Title: Studying Degree and Sources of Non-Determinism in MPI Applications via Graph Kernels
Abstract: As the scientific community prepares to deploy an
increasingly complex and diverse set of applications on exascale platforms, the need to assess
reproducibility of simulations and identify the root causes of reproducibility failures increases
correspondingly. One of the greatest challenges facing reproducibility issues at exascale is the
inherent non-determinism at the level of inter-process communication. The use of non-deterministic
communication constructs is necessary to boost performance, but communication non-determinism can
also hamper software correctness and result reproducibility.
In this talk we propose a software framework for identifying the percentage and sources of
communication non-determinism. We model parallel executions as directed graphs and leverage
graph kernels to characterize run-to-run variations in inter-process communication. We demonstrate
the effectiveness of graph kernel similarity as a proxy for non-determinism, by showing that these
kernels can quantify the type and degree of non-determinism present in communication patterns. To
demonstrate our framework's ability to link and quantify runtime non-determinism to root sources,
we show results for an adaptive mesh refinement application, where our framework automatically
quantifies the impact of function calls on non-determinism, and a Monte Carlo application, where
our framework automatically quantifies the impact of parameter configurations on non-determinism.

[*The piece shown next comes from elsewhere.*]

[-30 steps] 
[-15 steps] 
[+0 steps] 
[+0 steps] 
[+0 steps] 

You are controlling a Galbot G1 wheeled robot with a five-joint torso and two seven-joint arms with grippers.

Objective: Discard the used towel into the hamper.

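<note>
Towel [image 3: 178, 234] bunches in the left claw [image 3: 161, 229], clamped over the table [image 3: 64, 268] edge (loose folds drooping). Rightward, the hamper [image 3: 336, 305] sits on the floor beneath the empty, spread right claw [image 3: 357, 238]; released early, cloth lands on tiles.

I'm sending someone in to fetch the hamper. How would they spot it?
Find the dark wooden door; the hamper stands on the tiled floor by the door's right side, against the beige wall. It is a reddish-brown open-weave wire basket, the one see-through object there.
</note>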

Bio: Michela Taufer is an ACM Distinguished Scientist and holds the Jack Dongarra Professorship
in High Performance Computing in the Department of Electrical Engineering and Computer Science at
the University of Tennessee Knoxville (UTK). She earned her undergraduate degrees in Computer
Engineering from the University of Padova (Italy) and her doctoral degree in Computer Science
from the Swiss Federal Institute of Technology or ETH (Switzerland). From 2003 to 2004 she was a
La Jolla Interfaces in Science Training Program (LJIS) Postdoctoral Fellow at the University of
California San Diego (UCSD) and The Scripps Research Institute (TSRI), where she worked on
interdisciplinary projects in computer systems and computational chemistry.

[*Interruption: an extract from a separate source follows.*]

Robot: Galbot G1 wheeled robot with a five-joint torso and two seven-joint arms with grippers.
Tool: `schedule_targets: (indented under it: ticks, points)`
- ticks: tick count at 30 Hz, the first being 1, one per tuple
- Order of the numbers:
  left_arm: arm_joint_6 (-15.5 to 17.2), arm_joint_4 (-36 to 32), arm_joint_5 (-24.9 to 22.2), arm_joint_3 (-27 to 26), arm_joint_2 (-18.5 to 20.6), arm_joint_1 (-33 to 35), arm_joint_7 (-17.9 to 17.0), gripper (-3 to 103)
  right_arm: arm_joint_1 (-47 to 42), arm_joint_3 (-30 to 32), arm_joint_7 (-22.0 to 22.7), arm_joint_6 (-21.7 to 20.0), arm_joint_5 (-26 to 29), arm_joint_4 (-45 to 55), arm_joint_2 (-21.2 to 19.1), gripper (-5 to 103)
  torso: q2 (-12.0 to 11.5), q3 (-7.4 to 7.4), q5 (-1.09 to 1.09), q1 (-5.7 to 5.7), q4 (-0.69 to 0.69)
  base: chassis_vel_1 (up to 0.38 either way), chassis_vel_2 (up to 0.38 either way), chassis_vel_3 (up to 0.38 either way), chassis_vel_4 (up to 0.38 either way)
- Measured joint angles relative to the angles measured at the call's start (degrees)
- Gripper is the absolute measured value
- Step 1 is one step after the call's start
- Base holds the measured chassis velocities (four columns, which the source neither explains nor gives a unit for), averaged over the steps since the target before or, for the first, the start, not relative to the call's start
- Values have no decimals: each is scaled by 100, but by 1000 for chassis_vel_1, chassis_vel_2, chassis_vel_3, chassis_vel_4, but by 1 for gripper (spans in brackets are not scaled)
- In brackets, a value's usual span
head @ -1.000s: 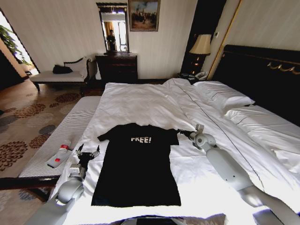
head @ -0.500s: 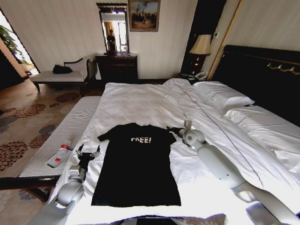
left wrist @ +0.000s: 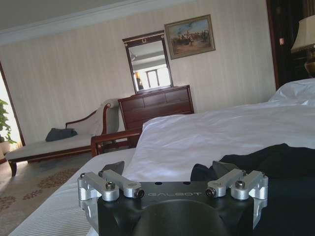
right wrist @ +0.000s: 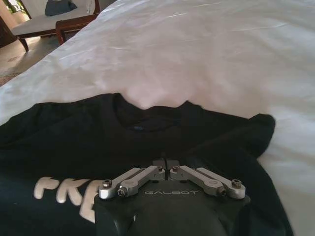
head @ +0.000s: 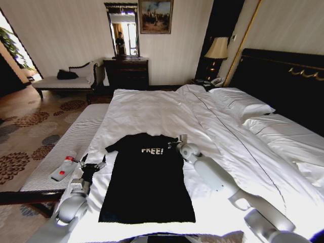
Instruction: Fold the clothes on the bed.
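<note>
1. Near the foot end of the bed [head: 167, 109], the black T-shirt [head: 147, 187] lies flat, chest up, with the white "FREE!" lettering [head: 152, 151] towards the pillows [head: 240, 104]; treat the shirt as your landmark.
2. Your right gripper [head: 178, 144] sits over the shirt's right shoulder, just beside the lettering. In the right wrist view its fingers [right wrist: 165, 162] are pressed together on the black fabric below the collar [right wrist: 147, 115]; you cannot tell for certain whether cloth is pinched between them.
3. Your left gripper [head: 91, 165] rests on the white sheet just off the shirt's left sleeve [head: 115, 148], with its fingers [left wrist: 113, 167] spread wide apart and nothing between them.
4. Judge this as the start of the first fold: the shirt is fully spread, no part turned over.
5. Your next move calls for a confirmed pinch at the right shoulder, then a lift that carries that side across the shirt's middle without dragging the whole garment.
6. Beside the shirt's left edge, the striped bench [head: 66, 147] holds a bottle [head: 63, 168]; keep the left arm away from it.
</note>
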Motion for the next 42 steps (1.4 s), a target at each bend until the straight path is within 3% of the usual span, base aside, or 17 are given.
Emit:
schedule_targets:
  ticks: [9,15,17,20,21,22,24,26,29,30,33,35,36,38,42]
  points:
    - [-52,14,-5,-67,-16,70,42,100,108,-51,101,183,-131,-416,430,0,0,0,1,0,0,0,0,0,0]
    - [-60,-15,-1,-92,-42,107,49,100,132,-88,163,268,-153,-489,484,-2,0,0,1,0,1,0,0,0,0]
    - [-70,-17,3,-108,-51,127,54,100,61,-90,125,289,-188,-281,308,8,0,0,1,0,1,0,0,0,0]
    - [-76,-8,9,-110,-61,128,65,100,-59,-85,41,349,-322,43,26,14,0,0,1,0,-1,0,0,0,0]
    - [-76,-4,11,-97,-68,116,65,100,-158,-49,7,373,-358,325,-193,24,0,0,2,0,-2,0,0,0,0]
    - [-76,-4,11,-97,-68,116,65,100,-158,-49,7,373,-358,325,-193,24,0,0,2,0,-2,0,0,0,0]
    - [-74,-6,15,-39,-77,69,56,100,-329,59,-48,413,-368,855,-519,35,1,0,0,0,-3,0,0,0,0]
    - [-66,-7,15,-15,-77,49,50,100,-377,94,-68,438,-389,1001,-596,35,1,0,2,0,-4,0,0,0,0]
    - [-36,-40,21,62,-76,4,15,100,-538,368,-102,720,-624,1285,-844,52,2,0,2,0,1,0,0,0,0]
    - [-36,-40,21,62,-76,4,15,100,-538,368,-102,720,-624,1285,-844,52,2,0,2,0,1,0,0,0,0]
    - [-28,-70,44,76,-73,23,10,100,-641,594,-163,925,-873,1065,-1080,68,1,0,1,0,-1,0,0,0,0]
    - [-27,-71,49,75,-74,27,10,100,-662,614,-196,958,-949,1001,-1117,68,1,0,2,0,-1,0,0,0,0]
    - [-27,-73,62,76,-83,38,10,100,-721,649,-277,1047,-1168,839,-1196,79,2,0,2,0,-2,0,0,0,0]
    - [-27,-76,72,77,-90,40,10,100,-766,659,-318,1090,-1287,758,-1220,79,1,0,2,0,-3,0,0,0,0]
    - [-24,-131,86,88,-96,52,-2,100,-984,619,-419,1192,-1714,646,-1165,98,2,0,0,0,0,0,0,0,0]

Michela has a long history of interdisciplinary work with scientists. Her research interests
include scientific applications on heterogeneous platforms (i.e., multi-core platforms and
accelerators); performance analysis, modeling and optimization; Artificial Intelligence (AI)
for cyberinfrastructures (CI); AI integration into scientific workflows, computer simulations,
and data analytics. She has been serving as the principal investigator of several NSF
collaborative projects. She also has significant experience in mentoring a diverse population
of students on interdisciplinary research. Michela's training expertise includes efforts to
spread high-performance computing participation in undergraduate education and research as
well as efforts to increase the interest and participation of diverse populations in
interdisciplinary studies.